Mer Irpienia w Ukrainie: Musieliśmy zbierać szczątki cywilów łopatami
– W Irpieniu na północny zachód od Kijowa Rosjanie rozstrzeliwali ludzi i rozjeżdżali zwłoki czołgami – powiedział w czwartek mer miasta Ołeksandr Markuszyn, cytowany przez portal informacyjny Ukrainska Prawda.

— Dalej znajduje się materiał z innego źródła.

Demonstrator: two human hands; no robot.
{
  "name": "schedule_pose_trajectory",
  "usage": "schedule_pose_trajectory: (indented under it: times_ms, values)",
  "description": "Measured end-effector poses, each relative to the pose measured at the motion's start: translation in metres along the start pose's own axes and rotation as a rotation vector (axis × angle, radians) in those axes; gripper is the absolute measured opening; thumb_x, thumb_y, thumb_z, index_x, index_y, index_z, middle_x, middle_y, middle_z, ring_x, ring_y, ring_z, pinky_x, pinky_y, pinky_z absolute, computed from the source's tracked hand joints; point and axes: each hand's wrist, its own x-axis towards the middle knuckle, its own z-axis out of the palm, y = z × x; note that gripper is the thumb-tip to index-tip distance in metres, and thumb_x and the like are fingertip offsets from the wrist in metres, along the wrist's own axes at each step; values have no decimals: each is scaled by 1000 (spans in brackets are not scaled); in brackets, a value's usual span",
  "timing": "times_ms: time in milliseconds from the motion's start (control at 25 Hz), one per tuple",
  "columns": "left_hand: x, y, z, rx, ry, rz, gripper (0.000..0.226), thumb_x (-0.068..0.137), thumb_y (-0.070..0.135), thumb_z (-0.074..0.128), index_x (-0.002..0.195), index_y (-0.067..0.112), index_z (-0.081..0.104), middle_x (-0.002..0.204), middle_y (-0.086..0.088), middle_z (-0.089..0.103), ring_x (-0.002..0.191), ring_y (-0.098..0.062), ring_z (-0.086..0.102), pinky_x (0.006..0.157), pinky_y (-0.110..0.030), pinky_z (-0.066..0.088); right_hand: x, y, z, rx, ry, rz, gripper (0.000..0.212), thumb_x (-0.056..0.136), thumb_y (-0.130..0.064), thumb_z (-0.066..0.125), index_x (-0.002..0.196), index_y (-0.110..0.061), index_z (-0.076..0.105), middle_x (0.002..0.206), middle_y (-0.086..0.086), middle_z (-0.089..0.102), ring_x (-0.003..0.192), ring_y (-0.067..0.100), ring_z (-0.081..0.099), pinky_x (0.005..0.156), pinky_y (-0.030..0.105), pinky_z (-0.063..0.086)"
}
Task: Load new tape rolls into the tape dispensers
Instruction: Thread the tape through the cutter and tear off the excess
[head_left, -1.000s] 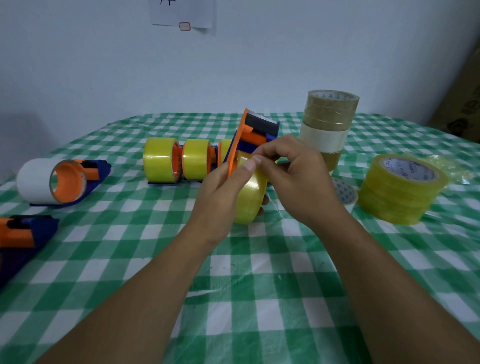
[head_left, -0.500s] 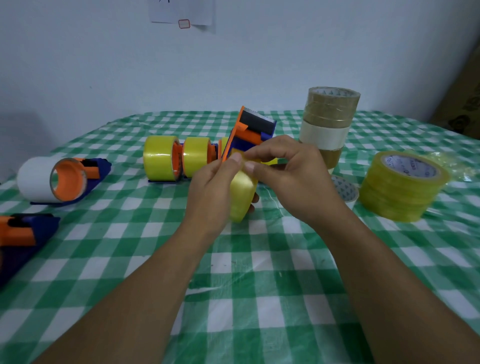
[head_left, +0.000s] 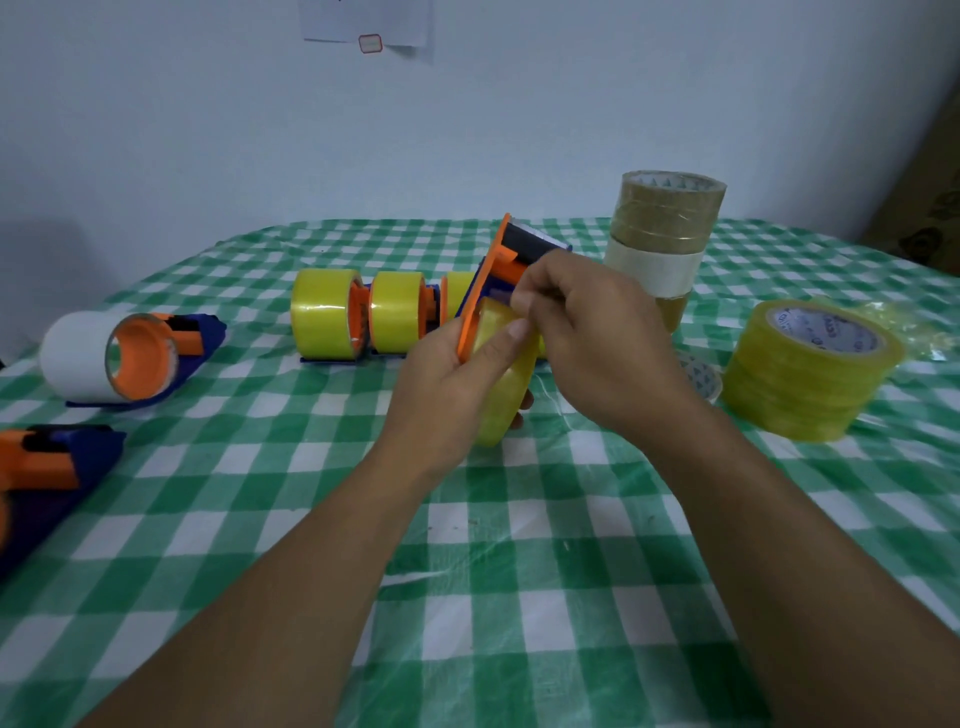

– Są martwe kobiety i martwe dzieci na 30 proc. powierzchni miasta, które były pod okupacją. Po wyzwoleniu nasi mieszkańcy powiedzieli mi, że okupanci zaczęli rozdzielać rodziny, mężczyźni zostali zabrani, a dzieci i kobiety zostały. Mężczyzn zabrano, żeby wymieniać ich na jeńców. Tych, którzy im się nie spodobali – to są fakty, są zeznania ludzi – rozstrzelano, tych, którzy nie chcieli być posłuszni, rozstrzelano. Zginęło dziecko, zginęło wielu mężczyzn – powiedział Markuszyn.
– Byli jeszcze bardziej okrutni, kiedy po rozstrzelaniu rozjeżdżali ciała czołgami. Dopiero kiedy przegoniliśmy tę ohydę, mogliśmy zebrać ludzkie szczątki. Zdzieraliśmy ludzkie zwłoki z asfaltu łopatami – przekonywał mer Irpienia.